Professor of Anthropology, San Diego State University

Ramona Pérez is Professor of Anthropology, Director of the Center for Latin American Studies, and Chair of the Aztec Identity Initiative at San Diego State University. She also is the Chair of the Institutional Review Board (2012 to present) and is graduate faculty in Global Health and Women’s Studies. Dr.
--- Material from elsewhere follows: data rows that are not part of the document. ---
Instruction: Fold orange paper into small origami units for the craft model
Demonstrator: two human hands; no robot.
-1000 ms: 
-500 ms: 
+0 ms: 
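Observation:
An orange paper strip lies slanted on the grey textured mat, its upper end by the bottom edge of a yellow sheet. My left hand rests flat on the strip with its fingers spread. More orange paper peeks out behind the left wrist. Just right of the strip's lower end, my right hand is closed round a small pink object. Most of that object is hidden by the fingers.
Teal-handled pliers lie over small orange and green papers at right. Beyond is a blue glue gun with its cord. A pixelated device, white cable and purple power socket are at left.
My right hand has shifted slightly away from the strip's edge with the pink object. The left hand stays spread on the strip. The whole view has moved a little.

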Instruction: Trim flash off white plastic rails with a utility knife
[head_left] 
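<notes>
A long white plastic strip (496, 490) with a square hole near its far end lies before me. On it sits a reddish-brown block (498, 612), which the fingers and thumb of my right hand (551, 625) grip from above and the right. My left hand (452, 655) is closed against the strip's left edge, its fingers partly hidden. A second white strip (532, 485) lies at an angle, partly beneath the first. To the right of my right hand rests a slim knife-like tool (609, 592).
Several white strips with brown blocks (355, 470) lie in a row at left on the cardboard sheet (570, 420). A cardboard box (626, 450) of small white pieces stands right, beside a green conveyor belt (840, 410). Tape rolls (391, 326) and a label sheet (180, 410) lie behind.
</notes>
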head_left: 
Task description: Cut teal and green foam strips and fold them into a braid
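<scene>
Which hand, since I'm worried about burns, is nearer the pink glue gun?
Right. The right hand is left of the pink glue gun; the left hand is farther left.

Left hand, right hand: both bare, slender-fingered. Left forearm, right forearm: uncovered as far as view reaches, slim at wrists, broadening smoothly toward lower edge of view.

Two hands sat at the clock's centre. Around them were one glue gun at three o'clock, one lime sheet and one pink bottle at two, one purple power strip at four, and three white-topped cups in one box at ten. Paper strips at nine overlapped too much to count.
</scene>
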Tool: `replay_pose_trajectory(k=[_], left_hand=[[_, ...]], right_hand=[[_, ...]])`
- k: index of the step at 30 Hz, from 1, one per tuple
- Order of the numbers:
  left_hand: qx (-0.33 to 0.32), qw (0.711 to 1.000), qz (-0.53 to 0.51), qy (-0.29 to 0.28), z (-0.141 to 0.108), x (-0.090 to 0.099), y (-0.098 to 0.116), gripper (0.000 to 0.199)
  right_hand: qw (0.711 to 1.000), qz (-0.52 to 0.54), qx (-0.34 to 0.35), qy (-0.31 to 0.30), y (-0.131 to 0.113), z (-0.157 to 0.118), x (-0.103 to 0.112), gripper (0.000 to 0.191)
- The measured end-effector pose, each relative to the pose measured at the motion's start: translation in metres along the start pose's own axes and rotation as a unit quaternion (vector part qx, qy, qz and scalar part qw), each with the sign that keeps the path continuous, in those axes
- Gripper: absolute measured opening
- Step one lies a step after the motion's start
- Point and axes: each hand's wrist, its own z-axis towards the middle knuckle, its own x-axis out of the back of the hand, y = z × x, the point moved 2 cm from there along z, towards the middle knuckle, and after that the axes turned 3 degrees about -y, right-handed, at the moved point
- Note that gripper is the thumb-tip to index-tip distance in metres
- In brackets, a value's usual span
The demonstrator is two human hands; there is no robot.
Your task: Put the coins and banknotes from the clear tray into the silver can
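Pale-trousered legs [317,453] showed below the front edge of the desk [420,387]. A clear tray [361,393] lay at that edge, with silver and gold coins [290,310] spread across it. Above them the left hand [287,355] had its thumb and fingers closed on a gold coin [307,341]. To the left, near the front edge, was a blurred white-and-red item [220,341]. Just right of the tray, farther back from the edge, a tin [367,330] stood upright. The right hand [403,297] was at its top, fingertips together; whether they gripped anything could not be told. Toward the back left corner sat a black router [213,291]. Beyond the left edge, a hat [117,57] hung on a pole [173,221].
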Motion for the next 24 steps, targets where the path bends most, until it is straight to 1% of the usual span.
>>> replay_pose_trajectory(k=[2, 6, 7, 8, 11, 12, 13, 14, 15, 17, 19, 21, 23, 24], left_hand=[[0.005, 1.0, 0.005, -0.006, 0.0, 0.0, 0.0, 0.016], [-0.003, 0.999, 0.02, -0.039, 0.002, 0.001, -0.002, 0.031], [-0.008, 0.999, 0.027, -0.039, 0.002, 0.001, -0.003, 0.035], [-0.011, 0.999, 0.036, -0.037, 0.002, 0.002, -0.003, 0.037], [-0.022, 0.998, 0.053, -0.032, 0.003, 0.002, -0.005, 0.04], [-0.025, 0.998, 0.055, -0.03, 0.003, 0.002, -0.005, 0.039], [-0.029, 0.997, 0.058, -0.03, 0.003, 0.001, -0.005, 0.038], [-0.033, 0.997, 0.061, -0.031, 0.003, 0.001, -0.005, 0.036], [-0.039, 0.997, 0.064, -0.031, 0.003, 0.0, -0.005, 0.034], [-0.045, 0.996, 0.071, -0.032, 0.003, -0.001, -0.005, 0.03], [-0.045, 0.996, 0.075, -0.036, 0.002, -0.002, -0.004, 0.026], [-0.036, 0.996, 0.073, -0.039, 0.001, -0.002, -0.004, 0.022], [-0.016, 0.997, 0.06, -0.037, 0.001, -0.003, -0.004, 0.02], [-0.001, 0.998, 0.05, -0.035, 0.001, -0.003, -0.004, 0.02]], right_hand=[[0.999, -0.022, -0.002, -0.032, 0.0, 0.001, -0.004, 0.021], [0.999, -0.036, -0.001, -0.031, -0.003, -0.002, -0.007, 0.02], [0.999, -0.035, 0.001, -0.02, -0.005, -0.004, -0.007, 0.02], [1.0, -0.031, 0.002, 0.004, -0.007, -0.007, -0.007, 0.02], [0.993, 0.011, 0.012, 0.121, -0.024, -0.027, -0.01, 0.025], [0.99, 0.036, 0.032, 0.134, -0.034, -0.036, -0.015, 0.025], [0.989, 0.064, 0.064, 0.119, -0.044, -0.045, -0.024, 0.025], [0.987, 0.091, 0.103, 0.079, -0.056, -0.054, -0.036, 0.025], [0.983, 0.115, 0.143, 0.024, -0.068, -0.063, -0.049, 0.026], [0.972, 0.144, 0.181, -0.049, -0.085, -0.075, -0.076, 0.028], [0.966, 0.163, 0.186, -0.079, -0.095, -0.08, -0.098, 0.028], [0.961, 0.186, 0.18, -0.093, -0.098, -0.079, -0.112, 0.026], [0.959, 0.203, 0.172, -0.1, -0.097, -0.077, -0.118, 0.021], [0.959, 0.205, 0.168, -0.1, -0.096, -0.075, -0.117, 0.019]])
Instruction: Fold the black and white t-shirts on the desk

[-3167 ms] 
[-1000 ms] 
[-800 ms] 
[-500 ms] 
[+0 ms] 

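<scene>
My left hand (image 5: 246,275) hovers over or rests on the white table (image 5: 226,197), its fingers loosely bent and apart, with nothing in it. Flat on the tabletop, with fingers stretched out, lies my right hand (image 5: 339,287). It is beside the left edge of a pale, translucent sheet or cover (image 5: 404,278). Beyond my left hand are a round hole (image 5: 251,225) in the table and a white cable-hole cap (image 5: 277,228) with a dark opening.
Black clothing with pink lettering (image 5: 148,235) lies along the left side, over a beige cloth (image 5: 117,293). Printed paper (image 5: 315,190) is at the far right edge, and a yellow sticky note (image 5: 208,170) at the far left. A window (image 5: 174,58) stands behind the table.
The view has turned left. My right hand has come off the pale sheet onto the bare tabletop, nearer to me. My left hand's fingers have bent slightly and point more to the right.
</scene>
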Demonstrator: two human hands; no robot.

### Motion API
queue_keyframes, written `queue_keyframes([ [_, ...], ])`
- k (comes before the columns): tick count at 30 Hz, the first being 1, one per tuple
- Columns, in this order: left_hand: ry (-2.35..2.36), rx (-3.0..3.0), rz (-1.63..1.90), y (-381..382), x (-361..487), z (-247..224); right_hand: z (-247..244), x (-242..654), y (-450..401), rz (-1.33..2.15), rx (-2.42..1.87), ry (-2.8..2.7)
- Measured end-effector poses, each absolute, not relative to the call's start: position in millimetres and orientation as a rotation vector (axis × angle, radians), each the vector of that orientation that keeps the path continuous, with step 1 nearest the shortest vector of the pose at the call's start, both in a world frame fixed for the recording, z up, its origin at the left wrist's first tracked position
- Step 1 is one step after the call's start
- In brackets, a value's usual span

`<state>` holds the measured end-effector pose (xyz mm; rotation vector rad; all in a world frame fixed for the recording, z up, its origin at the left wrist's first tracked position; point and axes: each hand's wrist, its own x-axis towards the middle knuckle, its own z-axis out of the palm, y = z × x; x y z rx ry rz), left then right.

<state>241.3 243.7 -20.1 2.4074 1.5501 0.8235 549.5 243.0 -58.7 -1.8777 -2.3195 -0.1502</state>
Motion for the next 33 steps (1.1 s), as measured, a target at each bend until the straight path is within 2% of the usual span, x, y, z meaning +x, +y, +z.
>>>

Pérez has worked for more than 25 years on issues of gender and empowerment, lead poisoning among rural and indigenous people of Oaxaca, migration from Mexico and Central America to the US and Baja California, Interpersonal violence against women and children, structural violence and health, and identity among indigenous Mexicans and Latinxs on both sides of the US/Mexico border. Her publications are in English and Spanish and can be found in journals and manuscripts in the fields of anthropology, geography, public health, social work, criminal justice, and medicine. Dr. Pérez has held fellowships and research grants from the US Department of Agriculture, Tinker Foundation, Ford Foundation, National Science Foundation, and Department of Education. She employs mixed methods and has expertise in the area of qualitative and ethnographic research methods; she has published on the use of focus groups in a methods publication series. Dr. Pérez also serves as an expert witness on Mexico in the asylum courts and is a certified expert witness for the family courts in San Diego on binational youth identity. Her work has led to her election as the president of the American Anthropological Association (November 2021 to 2023), the largest association of anthropologists in the world.